Dove eri il 29 marzo? Questo il corto

VITA, MORTE E RINASCITA IN POCHI MINUTI DI GRANDE VERITÀ A CURA DI MATTEO VICINO

16 minuti e 24 secondi per riassumere una vita, una morte e la sua rinascita: questa è la durata di Dove eri il 29 marzo? Cortometraggio di Matteo Vicino (Outing, fidanzati per sbaglio) che già due anni prima del 2012, di Young Europe, ha girato un cortometraggio per sensibilizzare i giovani sulla sicurezza stradale.

A differenza del successivo lungometraggio per la Polizia di Stato Dove eri il 29 marzo? Non è una pellicola di finzione ma a parlare sono due ragazze, in maniera diversa, vittime di un incidente: Manuela e Rita.

Manuela è una ragazza di 17 anni che un giorno, ritornata a casa da scuola, riceve dalla madre la notizia che una delle sue più care amiche ha avuto, per colpa della pioggia, un grave incidente che l’ha portata a dover vivere il resto della sua esistenza sulla sedia a rotelle.

Rita è l’amica di Manuela quella ragazza che dai suoi 18 anni fino alla fine dei suoi giorni dovrà stare su una sedia a rotelle.

Ciò che colpisce di questo corto/documentario è la verità che Vicino con la sua regia ruba nei primi piani e nei particolari degli sguardi delle ragazze e che nel suo lungo dialogo con entrambe trasuda da ogni parola delle giovani protagoniste.

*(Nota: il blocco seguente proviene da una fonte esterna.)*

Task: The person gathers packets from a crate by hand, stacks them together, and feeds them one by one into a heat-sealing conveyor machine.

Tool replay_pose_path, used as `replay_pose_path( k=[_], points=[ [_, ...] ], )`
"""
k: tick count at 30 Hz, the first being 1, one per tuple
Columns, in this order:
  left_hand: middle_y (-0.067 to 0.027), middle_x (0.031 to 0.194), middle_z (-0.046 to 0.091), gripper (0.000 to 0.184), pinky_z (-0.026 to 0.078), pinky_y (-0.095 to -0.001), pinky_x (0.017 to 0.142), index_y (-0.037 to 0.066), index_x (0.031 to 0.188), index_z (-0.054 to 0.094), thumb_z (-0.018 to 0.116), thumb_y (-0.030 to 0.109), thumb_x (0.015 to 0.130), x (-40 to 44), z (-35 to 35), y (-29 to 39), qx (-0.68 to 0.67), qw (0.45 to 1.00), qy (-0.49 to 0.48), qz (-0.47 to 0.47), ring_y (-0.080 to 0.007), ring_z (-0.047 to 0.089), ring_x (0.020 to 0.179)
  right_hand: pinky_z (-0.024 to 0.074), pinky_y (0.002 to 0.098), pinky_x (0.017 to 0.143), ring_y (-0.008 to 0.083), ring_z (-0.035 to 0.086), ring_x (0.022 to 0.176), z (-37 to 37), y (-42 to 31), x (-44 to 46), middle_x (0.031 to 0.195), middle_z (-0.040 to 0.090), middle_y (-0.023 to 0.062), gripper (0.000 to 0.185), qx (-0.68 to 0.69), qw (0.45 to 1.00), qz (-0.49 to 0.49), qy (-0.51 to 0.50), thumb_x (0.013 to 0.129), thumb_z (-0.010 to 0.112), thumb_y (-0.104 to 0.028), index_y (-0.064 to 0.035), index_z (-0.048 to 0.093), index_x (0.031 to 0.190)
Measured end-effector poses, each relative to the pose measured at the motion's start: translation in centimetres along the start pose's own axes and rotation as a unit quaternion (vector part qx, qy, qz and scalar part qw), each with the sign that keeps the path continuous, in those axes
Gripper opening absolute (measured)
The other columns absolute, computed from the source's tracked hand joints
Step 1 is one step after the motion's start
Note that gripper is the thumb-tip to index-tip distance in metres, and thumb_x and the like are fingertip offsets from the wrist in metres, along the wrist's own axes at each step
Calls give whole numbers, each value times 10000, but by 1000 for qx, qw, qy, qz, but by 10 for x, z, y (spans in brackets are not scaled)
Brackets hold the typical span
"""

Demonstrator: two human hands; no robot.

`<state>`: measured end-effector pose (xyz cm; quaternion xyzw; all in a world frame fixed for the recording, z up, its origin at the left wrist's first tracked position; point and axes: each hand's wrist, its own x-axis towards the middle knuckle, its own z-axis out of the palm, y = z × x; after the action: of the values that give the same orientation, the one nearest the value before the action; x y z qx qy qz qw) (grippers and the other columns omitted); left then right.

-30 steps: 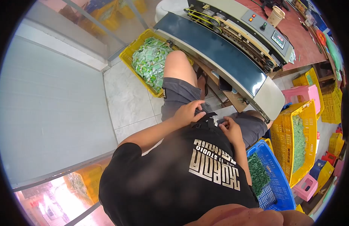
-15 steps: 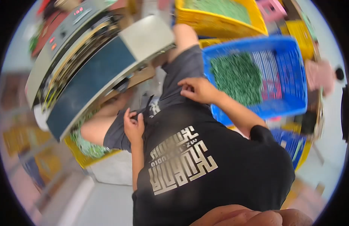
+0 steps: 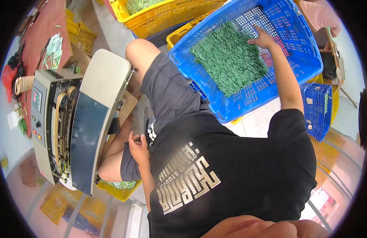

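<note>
My right hand (image 3: pixel 263 39) reaches into a blue plastic crate (image 3: pixel 235 113) with its fingers spread, holding nothing. It is at the edge of a block of small green pieces (image 3: pixel 231 59), packed in neat rows; their exact kind cannot be made out. The crate stands tilted beside my right thigh, and part of its perforated floor shows bare. My left hand (image 3: pixel 139 147) rests near my lap, palm partly up, fingers loosely bent and apart, with nothing visible in it. On its left stands a machine (image 3: pixel 52 123) with belts, rollers, a control panel and a dark blue conveyor surface (image 3: pixel 88 131).
Behind the blue crate is a yellow crate (image 3: pixel 159 23) holding pale green pieces. Another yellow crate (image 3: pixel 126 192) with green material sits under my left leg. A red-brown table (image 3: pixel 41 35) bears loose strips at far left. A second blue crate (image 3: pixel 316 113) stands at right.
My right hand has moved from above my thigh into the blue crate, its fingers spreading. My left hand stays near my lap. The view has turned, bringing the crate and machine panel more fully into sight.
</note>
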<state>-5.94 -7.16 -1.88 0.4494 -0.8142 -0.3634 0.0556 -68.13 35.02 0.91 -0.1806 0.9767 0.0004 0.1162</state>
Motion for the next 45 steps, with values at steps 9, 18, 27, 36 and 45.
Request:
replay_pose_path(
  k=[9,18,27,36,45],
  points=[
    [-85,982,725,573,513,-325,695,-16,1402,548,742,266,942,30,20,-23,10,999,-40,-23,-174,600,678,449,407,1138,373,580,1324,58,47,14,1475,571,218,607,122,988,-63,-64,897,597,-116,-136,536,1500],
    [-105,995,736,581,536,-330,787,-16,1415,538,720,316,974,57,31,-41,72,994,-82,-13,-193,684,801,557,551,859,450,702,955,36,62,27,1071,725,241,354,-32,990,77,113,1003,539,-369,-72,727,1043],
    [-120,1045,712,584,516,-395,840,10,1410,544,700,341,956,55,23,-14,99,986,-114,-75,-286,674,881,417,441,1163,410,512,1392,62,14,19,1501,517,287,799,94,994,-6,51,909,721,-521,-147,456,1564],
    [-100,1041,721,589,517,-396,836,10,1419,542,701,336,954,54,22,-15,101,983,-122,-92,-279,672,841,378,423,1197,383,482,1424,33,13,39,1547,496,228,880,89,977,-87,-173,844,834,-396,-212,414,1596],
    [-103,1029,725,573,516,-380,815,7,1406,556,695,335,958,59,29,-28,75,986,-119,-86,-271,665,807,470,340,1079,203,622,1227,53,56,53,1396,661,110,692,205,962,-25,-178,899,810,-181,-151,524,1529]
  ],
)
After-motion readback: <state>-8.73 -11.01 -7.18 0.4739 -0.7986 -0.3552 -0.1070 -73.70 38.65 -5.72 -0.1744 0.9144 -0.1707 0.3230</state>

È bello vedere entrambe le facce della medaglia, capire come una tragedia abbia cambiato la vita non solo di chi ne è stata vittima ma anche di chi le sta accanto.

Se da una parte Manuela sta imparando a conoscere di nuovo Rita, dall’altra Rita è consapevole di essere diventata un’altra persona: anche lei amava il rischio, non lo rinnega, bere e poi mettersi alla guida ed è stato solo il mero caso a volere che quella volta non fosse lei alla guida e che l’alcol non scorresse nel sangue della guidatrice, rimasta illesa. “Quando abbiamo perso il controllo della macchina” ammette la ragazza usando un plurale che non colpevolizza la sua amica e che non rende immune dall’errore  del fato lei.

La vita cambia nel momento in cui ti ritrovi a dover stare seduta, a essere stata in sala rianimazione per molti giorni, a non sentire più le tue gambe. Cambia al punto di sembrare retorica e di prendere i minuscoli problemi quotidiani per quello che sono: stupidaggini. Luogo comune, forse, ma i luoghi comuni sono sempre quelli più affollati e per questo più reali.

Dalla prima scena in cui il cineasta chiede alle sue due giovani interlocutrici qual è il loro personaggio, il loro adulto da prendere ad esempio senza avere risposta perché quel personaggio non c’è, fino alle immagini finali dove le due protagoniste sorridono di un sorriso che lo spettatore sa non essere quello di qualche tempo prima anche se prima non le aveva mai conosciute, Ma tu dov’eri il 29 marzo? è un lungo scorcio di realtà semplice e atroce che non è detto che scuota le coscienze dei giovani che lo vedranno ma che almeno tenta di farlo con la potente arma della verità in quei 16 minuti e 34 secondi che rimangono in testa.